WORK TASK
The material below has pictures in it. Set down only the lines from the line containing "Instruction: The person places" through the line containing "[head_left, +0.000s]", word for word, and leave the pictures behind.

EXTRACTED RECORDS
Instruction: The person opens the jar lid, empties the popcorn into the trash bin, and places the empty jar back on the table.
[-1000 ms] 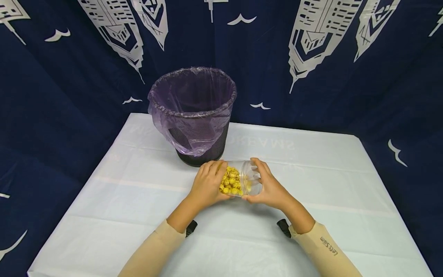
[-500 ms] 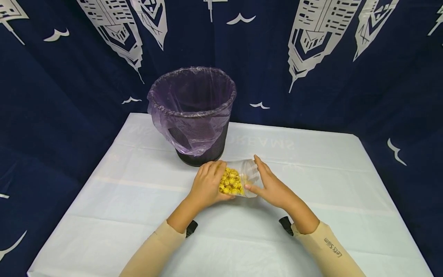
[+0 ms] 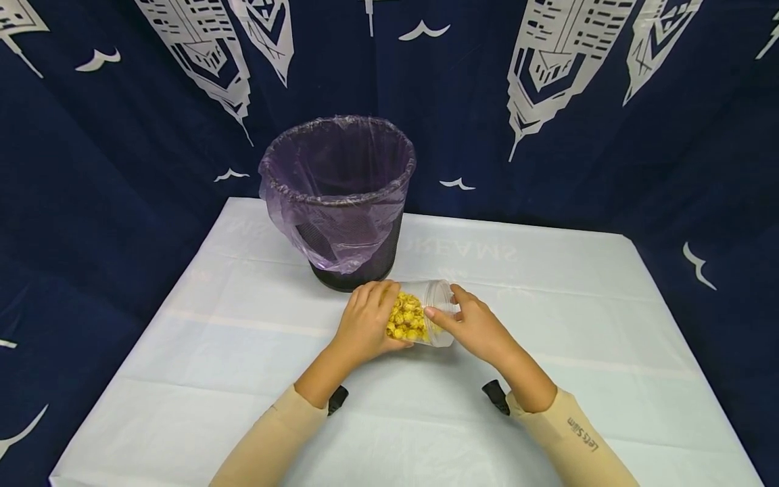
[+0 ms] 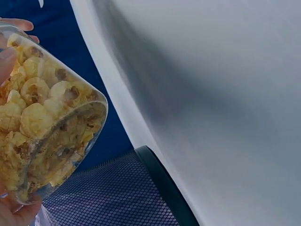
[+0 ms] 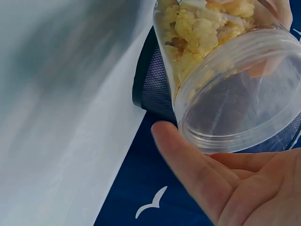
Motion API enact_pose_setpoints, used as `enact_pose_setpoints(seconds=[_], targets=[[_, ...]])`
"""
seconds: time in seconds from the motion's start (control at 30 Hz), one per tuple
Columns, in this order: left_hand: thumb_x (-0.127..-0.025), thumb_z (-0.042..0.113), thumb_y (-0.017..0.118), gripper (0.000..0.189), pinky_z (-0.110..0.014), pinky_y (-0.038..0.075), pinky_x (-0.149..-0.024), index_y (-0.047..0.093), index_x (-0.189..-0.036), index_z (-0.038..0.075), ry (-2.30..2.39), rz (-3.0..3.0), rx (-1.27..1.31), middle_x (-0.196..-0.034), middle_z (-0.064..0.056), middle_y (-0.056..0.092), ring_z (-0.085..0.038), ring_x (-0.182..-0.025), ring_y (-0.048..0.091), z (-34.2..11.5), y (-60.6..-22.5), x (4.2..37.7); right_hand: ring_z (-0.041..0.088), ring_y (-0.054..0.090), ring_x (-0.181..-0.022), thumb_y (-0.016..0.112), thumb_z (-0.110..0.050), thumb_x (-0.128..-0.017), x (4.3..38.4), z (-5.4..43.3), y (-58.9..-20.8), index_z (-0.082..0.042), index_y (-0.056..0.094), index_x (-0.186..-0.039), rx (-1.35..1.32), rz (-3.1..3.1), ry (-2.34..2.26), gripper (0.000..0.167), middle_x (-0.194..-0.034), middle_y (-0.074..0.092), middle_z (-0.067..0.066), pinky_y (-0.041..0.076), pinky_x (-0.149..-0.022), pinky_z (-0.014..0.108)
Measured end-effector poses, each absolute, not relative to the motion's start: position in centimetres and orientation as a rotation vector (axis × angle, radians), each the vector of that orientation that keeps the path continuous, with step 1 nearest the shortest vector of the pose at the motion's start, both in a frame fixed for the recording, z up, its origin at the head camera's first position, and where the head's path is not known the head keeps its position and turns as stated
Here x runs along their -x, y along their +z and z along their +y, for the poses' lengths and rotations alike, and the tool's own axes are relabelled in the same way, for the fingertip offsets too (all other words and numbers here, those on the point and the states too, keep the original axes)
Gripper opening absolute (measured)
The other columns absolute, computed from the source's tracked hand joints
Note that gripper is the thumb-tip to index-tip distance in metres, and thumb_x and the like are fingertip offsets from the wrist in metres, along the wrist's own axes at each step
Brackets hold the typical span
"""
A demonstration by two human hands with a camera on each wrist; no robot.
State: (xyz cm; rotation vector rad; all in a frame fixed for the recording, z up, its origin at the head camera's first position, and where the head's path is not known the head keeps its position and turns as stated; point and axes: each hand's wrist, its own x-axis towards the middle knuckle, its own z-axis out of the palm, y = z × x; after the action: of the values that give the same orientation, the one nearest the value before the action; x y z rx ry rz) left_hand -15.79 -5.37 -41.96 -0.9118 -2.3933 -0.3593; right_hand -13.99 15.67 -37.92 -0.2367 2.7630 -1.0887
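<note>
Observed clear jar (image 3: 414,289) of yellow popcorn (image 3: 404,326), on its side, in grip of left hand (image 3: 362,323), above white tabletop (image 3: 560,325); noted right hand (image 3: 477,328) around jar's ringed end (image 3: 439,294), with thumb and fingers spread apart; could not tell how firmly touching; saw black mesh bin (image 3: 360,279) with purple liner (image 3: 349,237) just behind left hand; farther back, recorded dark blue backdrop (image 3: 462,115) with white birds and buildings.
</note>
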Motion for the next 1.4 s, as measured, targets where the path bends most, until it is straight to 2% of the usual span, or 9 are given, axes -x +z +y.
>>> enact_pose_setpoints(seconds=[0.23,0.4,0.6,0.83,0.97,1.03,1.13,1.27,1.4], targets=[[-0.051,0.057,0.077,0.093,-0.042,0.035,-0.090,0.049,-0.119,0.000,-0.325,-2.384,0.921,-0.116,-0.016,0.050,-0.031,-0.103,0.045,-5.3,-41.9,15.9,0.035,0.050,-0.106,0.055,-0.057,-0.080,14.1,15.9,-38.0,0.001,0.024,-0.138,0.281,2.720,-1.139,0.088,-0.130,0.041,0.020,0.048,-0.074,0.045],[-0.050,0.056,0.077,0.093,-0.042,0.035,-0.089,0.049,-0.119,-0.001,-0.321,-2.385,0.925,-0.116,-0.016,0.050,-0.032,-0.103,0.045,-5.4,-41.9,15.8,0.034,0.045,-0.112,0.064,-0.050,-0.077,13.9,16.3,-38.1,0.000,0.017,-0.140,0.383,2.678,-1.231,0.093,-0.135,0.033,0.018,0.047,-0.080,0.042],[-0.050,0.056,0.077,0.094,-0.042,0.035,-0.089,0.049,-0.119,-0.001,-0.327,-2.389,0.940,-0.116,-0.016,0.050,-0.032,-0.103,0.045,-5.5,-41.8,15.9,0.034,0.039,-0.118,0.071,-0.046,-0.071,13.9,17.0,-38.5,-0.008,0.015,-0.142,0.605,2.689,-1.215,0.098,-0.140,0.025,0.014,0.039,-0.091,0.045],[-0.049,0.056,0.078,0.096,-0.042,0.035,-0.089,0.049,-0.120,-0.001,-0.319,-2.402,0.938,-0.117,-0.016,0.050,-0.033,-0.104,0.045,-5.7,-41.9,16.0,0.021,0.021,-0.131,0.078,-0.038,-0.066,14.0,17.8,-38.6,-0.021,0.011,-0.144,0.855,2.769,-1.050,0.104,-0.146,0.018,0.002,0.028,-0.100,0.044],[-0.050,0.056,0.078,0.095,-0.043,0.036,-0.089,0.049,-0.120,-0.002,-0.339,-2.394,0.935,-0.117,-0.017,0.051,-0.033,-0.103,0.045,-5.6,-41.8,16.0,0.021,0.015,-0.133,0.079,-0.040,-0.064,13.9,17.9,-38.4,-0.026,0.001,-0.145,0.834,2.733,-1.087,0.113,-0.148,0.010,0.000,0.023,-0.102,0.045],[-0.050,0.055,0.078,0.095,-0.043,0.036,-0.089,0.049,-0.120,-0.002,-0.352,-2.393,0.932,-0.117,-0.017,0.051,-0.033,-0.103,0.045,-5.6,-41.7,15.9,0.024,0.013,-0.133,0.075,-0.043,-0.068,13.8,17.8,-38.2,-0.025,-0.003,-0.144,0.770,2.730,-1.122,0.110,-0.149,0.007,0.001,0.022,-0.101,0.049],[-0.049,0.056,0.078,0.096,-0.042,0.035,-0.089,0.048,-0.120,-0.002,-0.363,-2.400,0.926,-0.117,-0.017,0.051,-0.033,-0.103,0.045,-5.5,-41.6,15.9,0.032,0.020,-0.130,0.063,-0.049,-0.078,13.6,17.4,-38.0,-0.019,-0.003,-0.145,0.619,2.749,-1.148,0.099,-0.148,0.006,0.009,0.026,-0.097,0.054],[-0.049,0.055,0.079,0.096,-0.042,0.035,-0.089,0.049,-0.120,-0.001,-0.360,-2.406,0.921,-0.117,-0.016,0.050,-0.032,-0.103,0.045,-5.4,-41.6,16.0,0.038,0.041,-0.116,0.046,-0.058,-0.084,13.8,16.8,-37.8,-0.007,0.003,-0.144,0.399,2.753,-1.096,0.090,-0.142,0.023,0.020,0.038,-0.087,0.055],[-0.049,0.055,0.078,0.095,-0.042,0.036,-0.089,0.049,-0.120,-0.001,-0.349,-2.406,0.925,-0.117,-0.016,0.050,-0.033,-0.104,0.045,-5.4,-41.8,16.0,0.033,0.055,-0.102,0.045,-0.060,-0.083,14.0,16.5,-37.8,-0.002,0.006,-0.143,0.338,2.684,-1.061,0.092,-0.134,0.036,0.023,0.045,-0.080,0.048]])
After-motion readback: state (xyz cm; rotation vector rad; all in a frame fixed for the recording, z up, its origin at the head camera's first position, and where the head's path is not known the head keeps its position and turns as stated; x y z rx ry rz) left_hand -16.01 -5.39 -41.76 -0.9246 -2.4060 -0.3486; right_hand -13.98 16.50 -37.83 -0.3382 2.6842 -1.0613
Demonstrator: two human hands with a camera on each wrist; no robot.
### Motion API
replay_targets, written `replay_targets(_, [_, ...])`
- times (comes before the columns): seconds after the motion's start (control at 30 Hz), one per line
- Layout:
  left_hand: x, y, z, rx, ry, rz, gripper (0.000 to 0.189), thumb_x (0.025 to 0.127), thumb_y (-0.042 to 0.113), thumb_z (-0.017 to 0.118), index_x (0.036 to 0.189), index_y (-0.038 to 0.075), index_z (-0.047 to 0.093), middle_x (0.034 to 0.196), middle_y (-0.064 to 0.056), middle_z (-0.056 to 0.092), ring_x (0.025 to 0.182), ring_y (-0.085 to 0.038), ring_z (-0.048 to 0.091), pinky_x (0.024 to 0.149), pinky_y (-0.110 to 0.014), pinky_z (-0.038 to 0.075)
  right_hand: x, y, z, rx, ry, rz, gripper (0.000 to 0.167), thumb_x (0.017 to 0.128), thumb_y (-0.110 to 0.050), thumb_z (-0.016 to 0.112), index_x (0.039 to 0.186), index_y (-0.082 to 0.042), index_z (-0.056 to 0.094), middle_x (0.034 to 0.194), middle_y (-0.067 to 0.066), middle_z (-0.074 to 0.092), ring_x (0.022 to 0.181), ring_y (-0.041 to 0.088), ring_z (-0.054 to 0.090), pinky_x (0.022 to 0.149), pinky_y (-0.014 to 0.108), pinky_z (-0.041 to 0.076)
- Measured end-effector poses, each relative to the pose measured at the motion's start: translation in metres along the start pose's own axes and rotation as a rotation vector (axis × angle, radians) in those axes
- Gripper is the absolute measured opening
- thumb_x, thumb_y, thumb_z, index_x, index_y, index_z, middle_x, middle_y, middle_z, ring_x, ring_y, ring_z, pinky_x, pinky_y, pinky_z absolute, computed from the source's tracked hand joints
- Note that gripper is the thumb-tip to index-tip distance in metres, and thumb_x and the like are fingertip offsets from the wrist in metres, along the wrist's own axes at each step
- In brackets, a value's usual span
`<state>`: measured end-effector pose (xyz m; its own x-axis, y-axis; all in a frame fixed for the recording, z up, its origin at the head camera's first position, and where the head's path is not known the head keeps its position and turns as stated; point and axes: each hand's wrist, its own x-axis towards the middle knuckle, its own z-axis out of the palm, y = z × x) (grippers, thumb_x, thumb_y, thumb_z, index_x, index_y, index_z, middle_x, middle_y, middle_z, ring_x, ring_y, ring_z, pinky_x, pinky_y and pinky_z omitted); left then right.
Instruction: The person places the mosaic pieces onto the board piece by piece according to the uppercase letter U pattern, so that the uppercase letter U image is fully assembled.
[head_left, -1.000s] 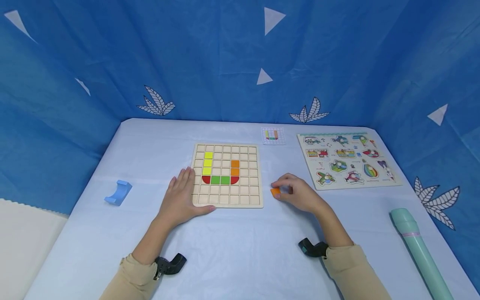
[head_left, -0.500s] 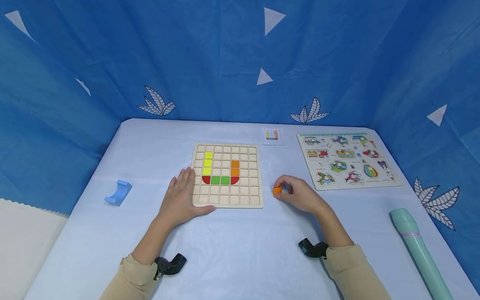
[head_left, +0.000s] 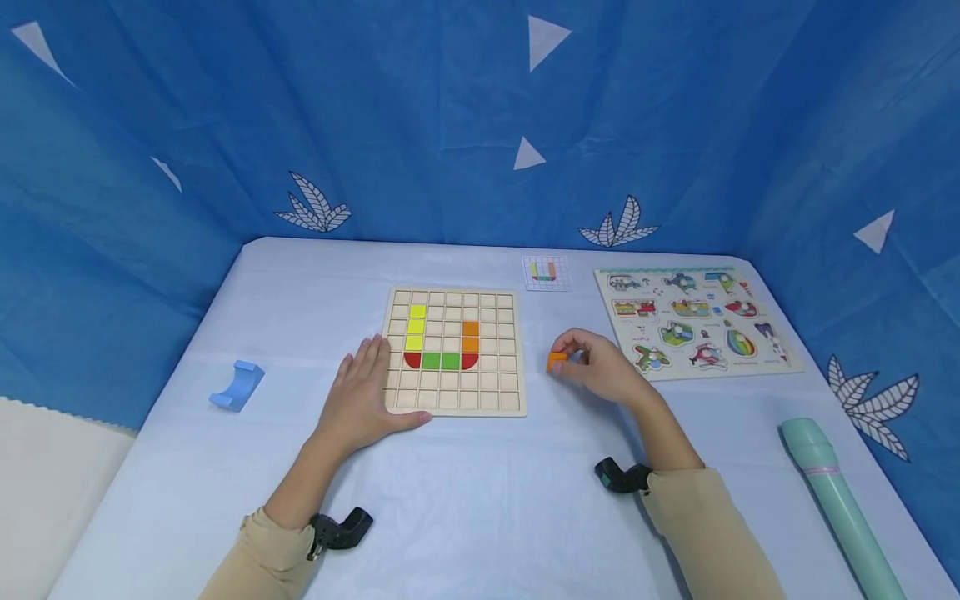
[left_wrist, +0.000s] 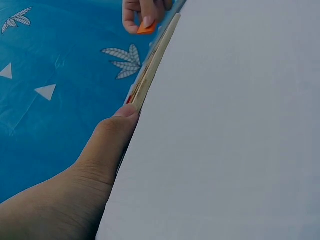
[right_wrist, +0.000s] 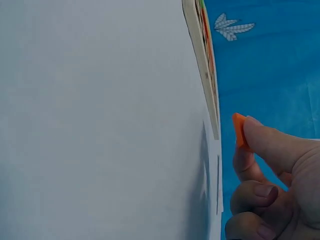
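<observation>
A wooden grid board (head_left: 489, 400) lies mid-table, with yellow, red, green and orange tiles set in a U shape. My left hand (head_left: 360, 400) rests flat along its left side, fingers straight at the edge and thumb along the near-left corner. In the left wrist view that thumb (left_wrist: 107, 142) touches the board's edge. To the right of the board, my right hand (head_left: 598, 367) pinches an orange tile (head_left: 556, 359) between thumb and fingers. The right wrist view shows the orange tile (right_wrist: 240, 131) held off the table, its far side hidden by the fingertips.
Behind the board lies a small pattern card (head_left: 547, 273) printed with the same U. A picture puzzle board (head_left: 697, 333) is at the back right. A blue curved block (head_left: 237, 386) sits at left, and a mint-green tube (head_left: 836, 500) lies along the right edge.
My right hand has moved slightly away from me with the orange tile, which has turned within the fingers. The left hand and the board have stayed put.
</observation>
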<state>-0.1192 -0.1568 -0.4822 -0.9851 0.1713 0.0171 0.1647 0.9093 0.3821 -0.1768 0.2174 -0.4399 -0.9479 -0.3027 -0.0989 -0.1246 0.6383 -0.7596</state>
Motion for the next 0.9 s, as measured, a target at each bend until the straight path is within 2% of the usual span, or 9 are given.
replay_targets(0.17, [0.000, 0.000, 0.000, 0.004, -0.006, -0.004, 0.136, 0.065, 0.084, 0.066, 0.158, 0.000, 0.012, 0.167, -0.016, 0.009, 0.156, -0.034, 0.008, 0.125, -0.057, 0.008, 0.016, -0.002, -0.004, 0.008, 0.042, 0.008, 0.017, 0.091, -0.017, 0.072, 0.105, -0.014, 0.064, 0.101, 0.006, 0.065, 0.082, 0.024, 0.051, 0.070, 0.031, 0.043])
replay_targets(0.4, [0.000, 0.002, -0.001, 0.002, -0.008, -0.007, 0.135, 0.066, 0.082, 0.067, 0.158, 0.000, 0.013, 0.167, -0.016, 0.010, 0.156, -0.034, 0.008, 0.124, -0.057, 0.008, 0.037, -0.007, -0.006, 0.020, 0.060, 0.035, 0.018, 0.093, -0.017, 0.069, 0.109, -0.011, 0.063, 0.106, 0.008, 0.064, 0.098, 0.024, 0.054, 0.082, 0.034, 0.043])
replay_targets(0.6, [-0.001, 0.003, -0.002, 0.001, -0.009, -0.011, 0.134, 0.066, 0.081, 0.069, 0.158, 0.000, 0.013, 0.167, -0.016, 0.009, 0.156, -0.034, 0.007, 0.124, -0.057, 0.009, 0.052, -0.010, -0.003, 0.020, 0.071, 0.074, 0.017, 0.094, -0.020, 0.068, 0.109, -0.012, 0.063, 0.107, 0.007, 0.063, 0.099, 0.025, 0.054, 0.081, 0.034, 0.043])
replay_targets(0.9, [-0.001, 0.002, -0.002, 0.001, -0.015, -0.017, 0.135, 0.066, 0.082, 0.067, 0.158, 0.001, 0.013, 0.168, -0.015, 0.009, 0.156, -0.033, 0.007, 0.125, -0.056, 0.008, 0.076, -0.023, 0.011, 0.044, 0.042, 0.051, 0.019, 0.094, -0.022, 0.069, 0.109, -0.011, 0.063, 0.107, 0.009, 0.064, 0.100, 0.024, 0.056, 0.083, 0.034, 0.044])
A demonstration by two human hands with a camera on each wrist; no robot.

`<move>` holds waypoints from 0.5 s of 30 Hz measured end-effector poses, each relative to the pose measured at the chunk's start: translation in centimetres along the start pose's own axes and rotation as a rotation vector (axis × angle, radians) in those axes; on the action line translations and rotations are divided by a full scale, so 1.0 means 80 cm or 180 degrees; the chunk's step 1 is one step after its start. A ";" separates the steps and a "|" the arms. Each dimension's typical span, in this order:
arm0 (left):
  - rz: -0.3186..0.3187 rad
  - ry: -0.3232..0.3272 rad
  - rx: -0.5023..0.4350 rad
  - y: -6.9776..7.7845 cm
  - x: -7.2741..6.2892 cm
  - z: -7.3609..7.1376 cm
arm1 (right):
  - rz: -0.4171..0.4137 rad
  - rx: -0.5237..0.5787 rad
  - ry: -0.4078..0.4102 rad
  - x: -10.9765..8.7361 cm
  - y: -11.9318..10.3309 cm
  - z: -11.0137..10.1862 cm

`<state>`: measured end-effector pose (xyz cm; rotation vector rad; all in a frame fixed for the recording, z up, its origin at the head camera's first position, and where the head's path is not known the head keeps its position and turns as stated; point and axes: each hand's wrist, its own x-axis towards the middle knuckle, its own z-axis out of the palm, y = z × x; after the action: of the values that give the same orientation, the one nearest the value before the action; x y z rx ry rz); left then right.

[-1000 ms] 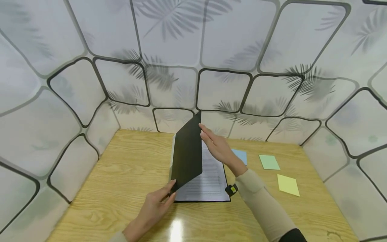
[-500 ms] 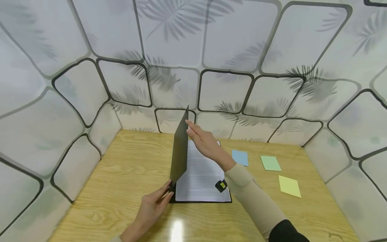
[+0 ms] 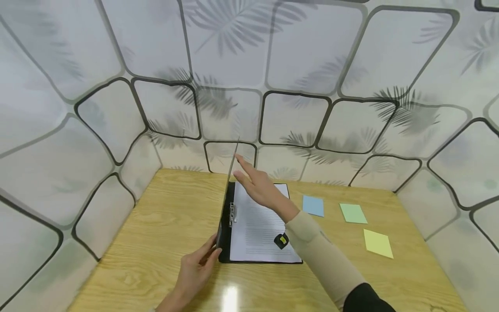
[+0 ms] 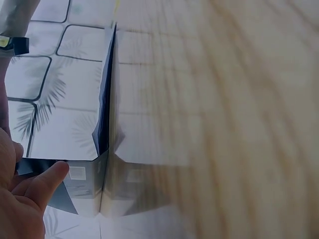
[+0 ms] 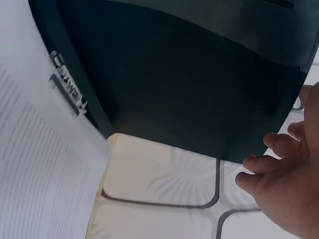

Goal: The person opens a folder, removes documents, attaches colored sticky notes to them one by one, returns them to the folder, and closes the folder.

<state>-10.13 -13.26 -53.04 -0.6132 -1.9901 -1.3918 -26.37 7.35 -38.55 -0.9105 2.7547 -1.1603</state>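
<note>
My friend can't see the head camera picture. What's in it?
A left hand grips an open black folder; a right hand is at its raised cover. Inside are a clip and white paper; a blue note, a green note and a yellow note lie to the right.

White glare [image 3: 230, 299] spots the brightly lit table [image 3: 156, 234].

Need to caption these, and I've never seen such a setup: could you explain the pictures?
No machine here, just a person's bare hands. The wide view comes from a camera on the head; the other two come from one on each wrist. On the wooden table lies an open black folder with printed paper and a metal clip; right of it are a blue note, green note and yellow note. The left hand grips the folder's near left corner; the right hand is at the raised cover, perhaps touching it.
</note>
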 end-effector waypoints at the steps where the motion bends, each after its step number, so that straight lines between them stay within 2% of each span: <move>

ANSWER SPACE
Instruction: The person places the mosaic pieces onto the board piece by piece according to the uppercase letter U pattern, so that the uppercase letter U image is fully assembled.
[head_left, -1.000s] 
[head_left, -0.500s] 
[head_left, +0.000s] 

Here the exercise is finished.